Strange that it rained all day. Usually the moon is full, and I would go outside and watch it. I wonder if she is looking for the moon where she is. I'm sure it is much easier to see when you live up on the mountains.

Saturday, September 1, 2012

She's out of my life.

 I'm not as big a fan of Michael Jackson as the rest of the world, but that one song really portrays my feelings without the rest of the mumble jumble.

Last night was the last time we spoke, and it ended horribly. It had been so hard to stop thinking about her. Every minute of every day she came into my head. There's just so much I wanted to say to her and do with her, but I couldn't do it. I'm a real coward. When I had her here on the weekends, I failed to talk with her and listen to her, and when I finally had the chance I blew it. It all began with me messaging her everything in one big message. I really love her. I think I do. I can't let go, and now I have to. When I think about it, am I in love with the memories, or actually with her? For her, inviting me to Jay was her way to repay me. Something she could do. For me, it was to see her.

I wonder if I'm a manipulative person. How manipulative am I, really? There's so much I want to talk to her about. During our talk, she said the words that I've been thinking for so long: "we won't contact each other anymore." It feels like a dream. A very sad dream. A dream filled with memories of everything I wanted. Everything I hoped she wanted. Dancing in the mist of Winooski River. Counting the clouds from the grass. Having the opportunity to hold her. Walking from Burlington to Winooski.

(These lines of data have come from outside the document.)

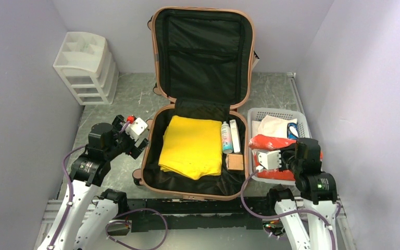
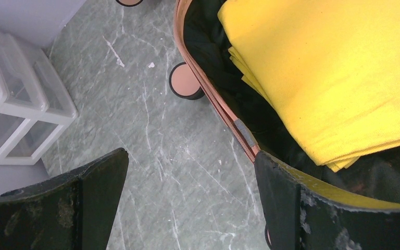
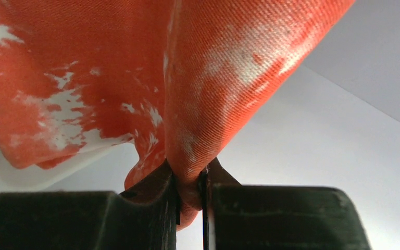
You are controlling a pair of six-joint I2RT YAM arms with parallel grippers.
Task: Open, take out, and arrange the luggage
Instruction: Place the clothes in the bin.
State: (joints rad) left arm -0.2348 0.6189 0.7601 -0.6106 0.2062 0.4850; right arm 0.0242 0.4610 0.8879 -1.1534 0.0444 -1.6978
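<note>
The salmon-pink luggage (image 1: 203, 52) lies open mid-table, its lid propped up against the back wall and showing black lining. In the lower half rest a folded yellow cloth (image 1: 192, 146), a spray bottle (image 1: 226, 136), a white tube (image 1: 234, 128) and a small brown box (image 1: 234, 162). My left gripper (image 1: 139, 146) hangs open just outside the luggage's left rim (image 2: 213, 99), over bare tabletop, with nothing between its fingers (image 2: 190, 156); the yellow cloth (image 2: 333, 73) lies to its right. My right gripper (image 1: 263, 158) is shut on a fold of orange cloth (image 3: 213, 78), pinched at the tips (image 3: 190, 174), above the basket.
A white mesh basket (image 1: 276, 111) to the right of the luggage holds the orange cloth (image 1: 271, 141), white items and something blue. A white drawer unit (image 1: 87, 67) stands at the back left, close to the left arm (image 2: 10, 104). A luggage wheel (image 2: 185, 80) sticks out beside the rim.
</note>
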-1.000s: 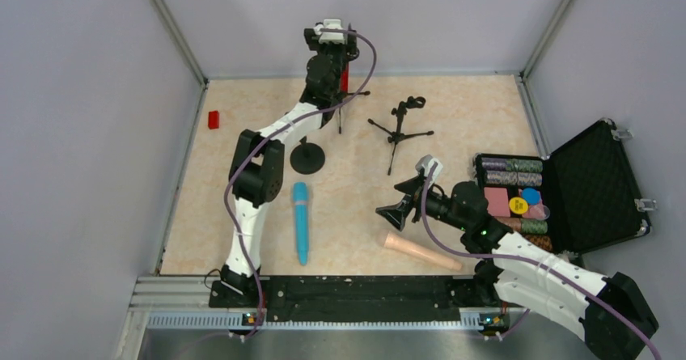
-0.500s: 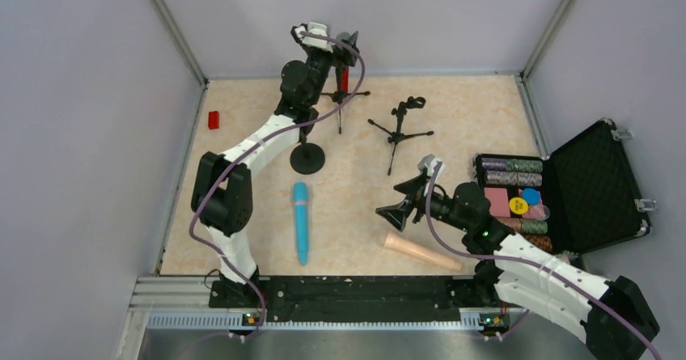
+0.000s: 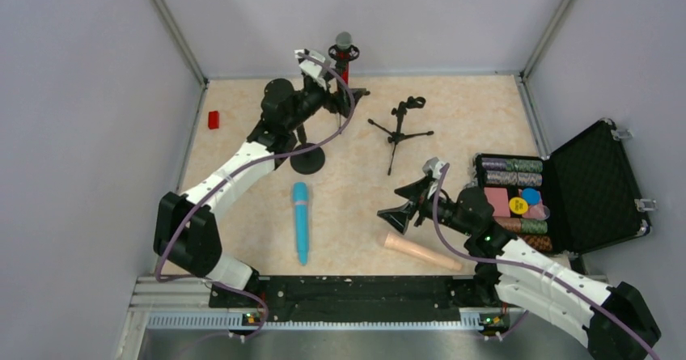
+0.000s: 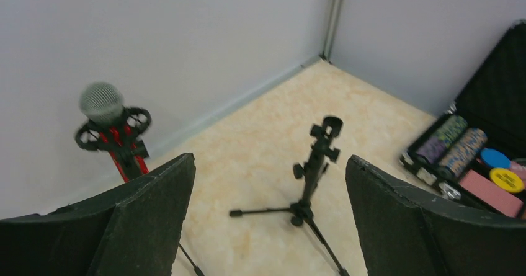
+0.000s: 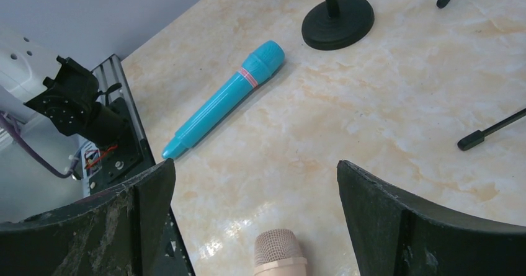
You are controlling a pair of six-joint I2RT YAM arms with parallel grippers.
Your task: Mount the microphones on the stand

I want her to find happiness so badly. I really should have asked her and talked to her in person. Now she's gone. I remember that day when I was living in Spinner for the summer, and she sent me an email asking me to talk with her and reconcile. For a while I didn't want to speak with her, but needed to respect her courage to email me. I believed so deeply we were meant to be together when I moved into Spinner with her. Maybe not on the first few weeks and month we spent together, but it felt so real to be with her. And it's so difficult to accept that we aren't together, as friends or even acquaintances. Had it been a mistake to date her? I didn't want to talk with her or mention any of my feelings to her because I don't want to manipulate her anymore.

I'm the worst boyfriend. I am. No ounce of that confidence bullshit will prove different. I'm extremely stubborn. So is it better to not be her boyfriend because I'm stubborn that she doesn't change?

Right now I'm listening to 可惜不是你 which translates to "Sadly it isn't you." This song is about a person lamenting the separation of two lovers. He reminisces the time they had together, but has to slowly accept that she may have found another. Though he hoped he would be the one to stand beside her until the end, he realizes the only thing he can cherish was the opportunity to hold her hand at one point. Here are the lyrics in both Chinese and English.

Maybe I hoped too big. There are so many things I wish to say to her. To tell her in person. All I can hope for her now is to find happiness and someone to cherish her more than me.